## Task prompt
Your task is to copy every line below that contains the word "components".

## Given information
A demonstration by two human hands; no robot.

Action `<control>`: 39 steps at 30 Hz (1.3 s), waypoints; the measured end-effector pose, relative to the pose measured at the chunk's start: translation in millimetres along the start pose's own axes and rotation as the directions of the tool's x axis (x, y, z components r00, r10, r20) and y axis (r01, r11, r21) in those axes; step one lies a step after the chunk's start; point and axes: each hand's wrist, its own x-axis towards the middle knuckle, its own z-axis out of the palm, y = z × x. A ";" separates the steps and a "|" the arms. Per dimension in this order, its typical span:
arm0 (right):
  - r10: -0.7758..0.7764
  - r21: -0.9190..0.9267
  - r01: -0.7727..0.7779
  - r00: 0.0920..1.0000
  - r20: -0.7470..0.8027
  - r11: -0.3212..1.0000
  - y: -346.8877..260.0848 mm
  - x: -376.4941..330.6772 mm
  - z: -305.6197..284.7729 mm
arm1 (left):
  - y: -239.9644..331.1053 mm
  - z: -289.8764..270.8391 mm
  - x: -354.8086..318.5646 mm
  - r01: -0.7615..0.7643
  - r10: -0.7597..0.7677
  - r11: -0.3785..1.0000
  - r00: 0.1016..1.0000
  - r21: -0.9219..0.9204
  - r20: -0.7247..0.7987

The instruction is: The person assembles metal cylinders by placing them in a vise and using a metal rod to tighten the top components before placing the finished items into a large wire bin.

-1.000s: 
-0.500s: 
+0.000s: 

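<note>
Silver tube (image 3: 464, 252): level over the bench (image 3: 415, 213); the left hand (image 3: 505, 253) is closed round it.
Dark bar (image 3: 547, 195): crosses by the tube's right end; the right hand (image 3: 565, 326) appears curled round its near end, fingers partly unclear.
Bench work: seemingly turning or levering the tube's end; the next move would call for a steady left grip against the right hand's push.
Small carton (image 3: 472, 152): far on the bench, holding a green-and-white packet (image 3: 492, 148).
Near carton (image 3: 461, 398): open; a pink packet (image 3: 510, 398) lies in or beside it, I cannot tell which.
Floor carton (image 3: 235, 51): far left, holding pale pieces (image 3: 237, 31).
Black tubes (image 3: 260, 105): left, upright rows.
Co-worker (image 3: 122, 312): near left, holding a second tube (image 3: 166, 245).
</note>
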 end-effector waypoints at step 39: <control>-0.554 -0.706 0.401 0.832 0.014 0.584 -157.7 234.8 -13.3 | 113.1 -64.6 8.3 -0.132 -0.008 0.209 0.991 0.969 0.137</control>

## Solution to the exercise
Action `<control>`: 39 steps at 30 Hz (1.3 s), waypoints; the measured end-effector pose, relative to the pose measured at the chunk's start: translation in millimetres along the start pose's own axes and rotation as the directions of the tool's x axis (x, y, z components r00, r10, r20) and y axis (r01, r11, r21) in those axes; step one lies a step after the chunk's start; point and axes: each hand's wrist, its own x-axis towards the middle knuckle, its own z-axis out of the palm, y = z × x. A ";" separates the steps and a "|" the arms. Per dimension in this order, its typical span:
The instruction is: The person assembles metal cylinders by placing them in a vise and using a metal rod to tighten the top components before placing the finished items into a large wire bin.

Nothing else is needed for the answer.